The white-flippered penguin is mostly nocturnal, making it one of the only penguin species that’s mostly active at night. This makes the species difficult to observe in the wild, as they’re often burrowing in their nests when human researchers visit their colonies.
Next up on our list, we have the so-called banded penguins of the genus Spheniscus. These fantastic birds all feature similar striped patterns on their faces and bodies and they make very loud noises that sound like a braying donkey. This is what you need to know.
The Magellanic penguin (Spheniscus magellanicus) is a relatively small banded penguin that lives around the coastal areas of southern South America. It mostly lives in Patagonia and around the Falkland Islands (Islas Malvinas), but you can sometimes see vagrants as far north as Brazil and as far south as Antarctica.
Of all the banded penguin species, the Magellanic penguins are easily the most populous. They generally travel in huge flocks and they form densely-packed colonies in bushes or borrows during the nesting season.
It can be very difficult to tell the Magellanic and Humboldt penguins apart, especially on the western coast of South America where their ranges overlap. However, there are two white bands of feathers around the neck of a Magellanic penguin while there’s just one white band on the neck of a Humboldt penguin. This is one of the only ways to tell the species apart in the wild.
Conservation-wise, the IUCN lists the Magellanic penguin as a species of least concern. But the species’ population numbers are declining mostly due to habitat loss, the effects of oil spills, infectious diseases, and climate change.
Found only on the Pacific Coast of South America, the Humboldt penguin (Spheniscus humboldti) is a medium-sized flightless bird that thrives in the cold waters of the Humboldt Current. It is closely related to the Magellanic penguin, but there are no breeding colonies of Humboldts located on the eastern coast of South America.
Humboldt penguins are skilled predators that feed on schools of pelagic fish. They prefer to eat Atlantic saury, Araucanian herring, silver-sided weedfish, and various anchovies. Most Humboldts forage near their colonies, however, they occasionally swim a few hundred miles from shore to search for food.
The Humboldt penguin faces a number of threats that are unique to its Pacific Coast habitat. In particular, El Niño–La Niña variations can have a major impact on Humboldt penguins. The suppression of the upwelling of nutrient-rich waters off the coast of South America during strong El Niños can cause a massive decrease in food availability for these penguins.
Humboldts also seem to be very sensitive to human presence. The introduction of invasive species, such as feral goats, can also destroy vegetation that these penguins use for nesting. As a result, the Humboldt penguin is currently listed as vulnerable by the IUCN.
The northernmost penguin species on the planet, the Galápagos penguin (Spheniscus mendiculus) is a small, but easily identifiable bird that’s closely related to its Magellanic and Humboldt neighbors.

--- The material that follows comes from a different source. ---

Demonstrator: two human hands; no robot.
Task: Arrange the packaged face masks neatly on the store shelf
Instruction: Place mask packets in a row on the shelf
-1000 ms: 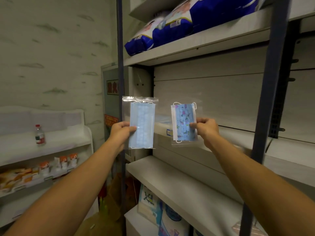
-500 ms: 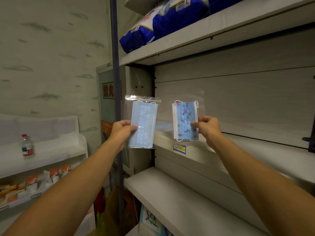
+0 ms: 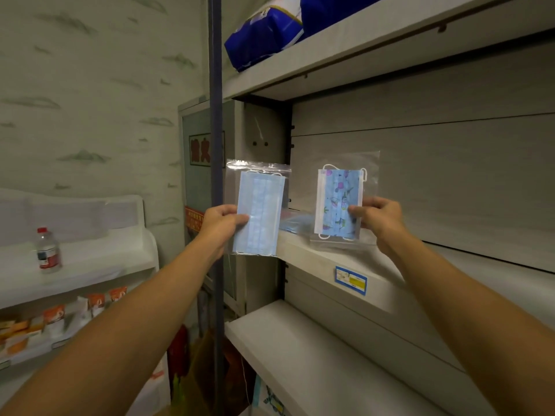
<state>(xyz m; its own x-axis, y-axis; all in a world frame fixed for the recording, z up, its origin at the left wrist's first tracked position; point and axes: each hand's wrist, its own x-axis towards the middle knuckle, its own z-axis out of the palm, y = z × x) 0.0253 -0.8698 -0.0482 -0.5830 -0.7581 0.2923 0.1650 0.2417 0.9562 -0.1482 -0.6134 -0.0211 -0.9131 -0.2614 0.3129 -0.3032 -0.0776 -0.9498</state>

Galápagos penguins are found primarily on Isabela Island and Fernandina Island where the colder waters of the Humboldt and Cromwell currents bring plentiful nutrients and food to otherwise tropical waters. Since Isabela Island is located on the Equator, the Galápagos penguin is the only penguin found in the Northern Hemisphere.
The Galápagaos penguin is the only tropical penguin species. As a result, the species has developed a number of unique adaptations to stay cool, despite its thick plumage and blubber. They’re often spotted panting at their nests in an attempt to cool off in the harsh tropical sun.

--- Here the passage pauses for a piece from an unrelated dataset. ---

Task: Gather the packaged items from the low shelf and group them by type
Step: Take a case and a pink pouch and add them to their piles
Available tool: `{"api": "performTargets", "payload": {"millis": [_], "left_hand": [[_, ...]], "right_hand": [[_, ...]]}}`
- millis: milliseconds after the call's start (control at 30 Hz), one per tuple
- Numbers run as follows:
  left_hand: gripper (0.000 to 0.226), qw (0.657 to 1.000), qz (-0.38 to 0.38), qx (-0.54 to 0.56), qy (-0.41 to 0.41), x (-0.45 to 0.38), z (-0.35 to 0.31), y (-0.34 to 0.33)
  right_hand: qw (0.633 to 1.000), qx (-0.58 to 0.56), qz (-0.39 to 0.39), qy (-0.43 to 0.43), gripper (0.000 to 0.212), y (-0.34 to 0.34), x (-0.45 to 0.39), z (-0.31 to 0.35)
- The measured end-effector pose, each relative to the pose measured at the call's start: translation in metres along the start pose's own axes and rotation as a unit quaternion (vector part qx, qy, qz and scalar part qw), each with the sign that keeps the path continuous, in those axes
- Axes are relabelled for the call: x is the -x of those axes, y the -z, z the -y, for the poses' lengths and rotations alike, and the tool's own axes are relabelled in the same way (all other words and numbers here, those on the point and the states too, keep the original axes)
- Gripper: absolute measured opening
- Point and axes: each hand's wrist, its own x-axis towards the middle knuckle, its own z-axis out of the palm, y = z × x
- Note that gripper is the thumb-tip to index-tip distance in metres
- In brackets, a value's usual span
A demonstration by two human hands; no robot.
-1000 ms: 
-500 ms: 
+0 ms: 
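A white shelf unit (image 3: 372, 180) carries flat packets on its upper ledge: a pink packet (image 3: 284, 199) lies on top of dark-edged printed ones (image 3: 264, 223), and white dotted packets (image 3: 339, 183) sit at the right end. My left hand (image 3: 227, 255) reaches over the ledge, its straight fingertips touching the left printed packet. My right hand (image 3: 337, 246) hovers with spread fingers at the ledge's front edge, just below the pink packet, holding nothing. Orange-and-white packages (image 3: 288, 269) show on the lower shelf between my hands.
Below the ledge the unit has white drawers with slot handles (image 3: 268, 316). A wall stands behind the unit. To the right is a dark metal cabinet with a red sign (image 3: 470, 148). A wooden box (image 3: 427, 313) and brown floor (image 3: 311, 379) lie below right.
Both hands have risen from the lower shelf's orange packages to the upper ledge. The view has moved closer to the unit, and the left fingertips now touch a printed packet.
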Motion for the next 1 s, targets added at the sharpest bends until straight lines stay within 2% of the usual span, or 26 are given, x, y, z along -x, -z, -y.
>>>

Interestingly, Galápagos penguins are one of the few truly monogamous penguins that form breeding pairs for life. There are fewer than 1,000 breeding pairs left in the wild and the species is considered to be endangered with a declining population.

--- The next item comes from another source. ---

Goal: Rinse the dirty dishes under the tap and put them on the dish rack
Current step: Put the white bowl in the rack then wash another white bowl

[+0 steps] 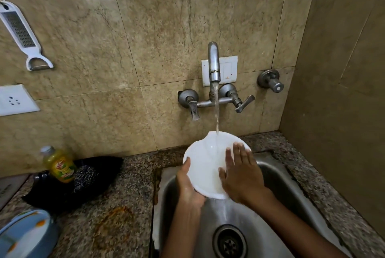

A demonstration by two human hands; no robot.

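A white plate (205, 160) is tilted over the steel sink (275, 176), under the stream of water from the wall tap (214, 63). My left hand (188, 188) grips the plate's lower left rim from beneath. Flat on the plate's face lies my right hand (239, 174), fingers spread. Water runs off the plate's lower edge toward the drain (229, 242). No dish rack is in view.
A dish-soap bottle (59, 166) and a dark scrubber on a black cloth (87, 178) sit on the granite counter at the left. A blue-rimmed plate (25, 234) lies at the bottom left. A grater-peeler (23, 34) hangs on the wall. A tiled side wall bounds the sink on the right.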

The only penguin that breeds on the African mainland, the African penguin (Spheniscus demersus) is a funky-looking bird with a distinctively vocal personality. Also known as the jackass penguin, the African penguin frequently makes a noise that closely resembles that of a donkey.
These penguins are found throughout the southwestern coast of Africa, mostly in South Africa and Namibia. Since they’re the only penguins on the African continent, it’s impossible to confuse them in the wild with other species. Furthermore, African penguins have large pink glands above their eyes that make them easy to identify, even in photos.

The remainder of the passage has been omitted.